* _Recorded data_
====

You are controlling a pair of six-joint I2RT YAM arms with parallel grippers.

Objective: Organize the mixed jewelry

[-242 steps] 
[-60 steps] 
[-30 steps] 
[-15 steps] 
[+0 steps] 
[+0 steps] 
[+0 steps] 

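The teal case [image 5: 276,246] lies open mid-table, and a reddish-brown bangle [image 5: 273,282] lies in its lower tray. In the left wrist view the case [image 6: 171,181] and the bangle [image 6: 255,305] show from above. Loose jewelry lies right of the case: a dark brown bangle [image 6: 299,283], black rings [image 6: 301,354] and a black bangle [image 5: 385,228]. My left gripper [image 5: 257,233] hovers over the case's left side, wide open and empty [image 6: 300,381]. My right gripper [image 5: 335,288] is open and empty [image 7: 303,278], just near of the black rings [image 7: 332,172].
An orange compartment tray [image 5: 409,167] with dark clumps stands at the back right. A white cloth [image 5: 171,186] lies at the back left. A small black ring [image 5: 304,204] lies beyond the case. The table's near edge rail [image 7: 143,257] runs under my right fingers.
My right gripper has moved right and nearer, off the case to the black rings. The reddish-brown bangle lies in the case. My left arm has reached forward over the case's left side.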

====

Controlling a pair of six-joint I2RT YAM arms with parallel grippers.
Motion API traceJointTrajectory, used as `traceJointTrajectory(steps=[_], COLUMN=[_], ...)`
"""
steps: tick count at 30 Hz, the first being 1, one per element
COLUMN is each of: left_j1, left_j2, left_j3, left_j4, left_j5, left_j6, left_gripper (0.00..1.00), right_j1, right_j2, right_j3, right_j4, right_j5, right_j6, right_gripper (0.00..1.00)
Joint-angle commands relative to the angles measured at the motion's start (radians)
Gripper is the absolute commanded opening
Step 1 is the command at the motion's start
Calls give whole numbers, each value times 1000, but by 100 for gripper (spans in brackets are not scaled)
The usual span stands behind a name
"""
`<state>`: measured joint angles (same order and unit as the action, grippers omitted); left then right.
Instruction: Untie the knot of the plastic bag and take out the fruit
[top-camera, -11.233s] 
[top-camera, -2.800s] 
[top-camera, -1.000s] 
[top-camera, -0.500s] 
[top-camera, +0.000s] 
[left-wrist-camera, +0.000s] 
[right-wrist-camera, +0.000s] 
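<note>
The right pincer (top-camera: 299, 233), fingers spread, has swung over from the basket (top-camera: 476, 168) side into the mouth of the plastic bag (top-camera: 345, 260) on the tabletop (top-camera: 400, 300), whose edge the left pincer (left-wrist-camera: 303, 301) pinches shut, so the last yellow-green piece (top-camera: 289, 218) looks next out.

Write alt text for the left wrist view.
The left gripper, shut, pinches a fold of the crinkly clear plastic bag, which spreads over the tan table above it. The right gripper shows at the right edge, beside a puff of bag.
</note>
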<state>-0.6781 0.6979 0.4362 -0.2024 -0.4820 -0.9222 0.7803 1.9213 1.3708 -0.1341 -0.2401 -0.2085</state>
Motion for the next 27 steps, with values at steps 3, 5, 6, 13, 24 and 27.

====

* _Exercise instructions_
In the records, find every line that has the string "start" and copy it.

* _Completed exercise_
Joint-angle commands relative to the angles measured at the motion's start (radians)
Step 1 is the command at the motion's start

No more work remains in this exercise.